Re: Lawyers: The Problem?

Correspondence re this post:

An Army attorney in Afghanistan writes–

Bravo on your recent post. I’m a Chicago area lawyer who went to law school in my mid-30s and struggled with the issues you raise.

As a reserve officer involuntarily called up and stationed in Afghanistan, banning lawyers from serving in the executive branch sounds good to me.

To look on the bright side, the experience is interesting. I’m the Operations (or Ops for short) Officer for a brigade level organization, which at full strength would have a few thousand soldiers assigned. Over here we’re not at that strength, but we retain the number of slots and authority to fill each slot at the various rank required in the event we do go to full strength.

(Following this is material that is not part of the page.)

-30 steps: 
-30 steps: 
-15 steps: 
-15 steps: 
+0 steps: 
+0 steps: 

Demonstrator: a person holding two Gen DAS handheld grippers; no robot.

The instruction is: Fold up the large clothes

I work directly for the Commander and with subordinate commanders, coordinating mission essential details, such as force protection issues. I am up to my eyeballs in perimeters, guard towers, stand-off distances, “wire”, minefields (leftovers, not new ones by us), concrete and “Hesco” barriers, entry control points, X-ray machines, MP canines, etc. We have people from our organization in 5 locations in Uzbekistan and Afghanistan, so I get to visit each location, inspect their security measures, coordinate improvements, and since nothing really ever happens unless the boss knows about it, report on all these activities and improvements to “CJTF76” (Combined Joint Task Force 76, the 25th Infantry Division headquarters that runs the war here in Afghanistan). […]

As we’re Illinois Guardsmen who have been called up, we’ll be out here a full 12 months. We’re coming up on the 6 month mark, or “hump day” shortly.

[…]I have been an admirer of Lew’s work and that of the Mises Institute for probably the last 15 years, and am an avid reader of LRC, Mises.org. and books by Mises, H3, Rothbard, etc. Aside from a recitation of schools I’ve graduated from and licenses I hold, if I were to give one achievement that would sum up my credentials it would be the fact that my wife and I home schooled our children for nine years before we put them in a private church-run school (I think home schooling says a lot about the willingness to break with the state).

Someone else wntes:

You’re bang on with your “Lawyers: The Problem?” post. As a law student that will resume studies this week, I’ll be subjected to the same collectivist b.s. that the large majority of professors hammer into you from day 1. Speaking as perhaps the lone libertarian in the school it’s an uphill battle against an overwhelming statist crowd (which is by and large the mushy left and “dispicably socialistic”).

An attorney friend writes,

On further reflection, I don’t think that it’s lawyers per se that are the problem. I’ve never believed that law school had much to do with it. Law school just tends to draw a disproportionate no. of people with this particular mental defect. Basically, they’re stupid and mostly ignorant, but since they’re lawyers they’re convinced they must be smart and well educated.

In reply to my question, “Do you think there was a time when lawyers really were smart and educated? And that we lost it and are riding on reputation from days of yore? Or that they never were really smart..?” he replied, “Educated maybe, smart, probably never. The business model of being a lawyer has always been more or less the same sucky model.”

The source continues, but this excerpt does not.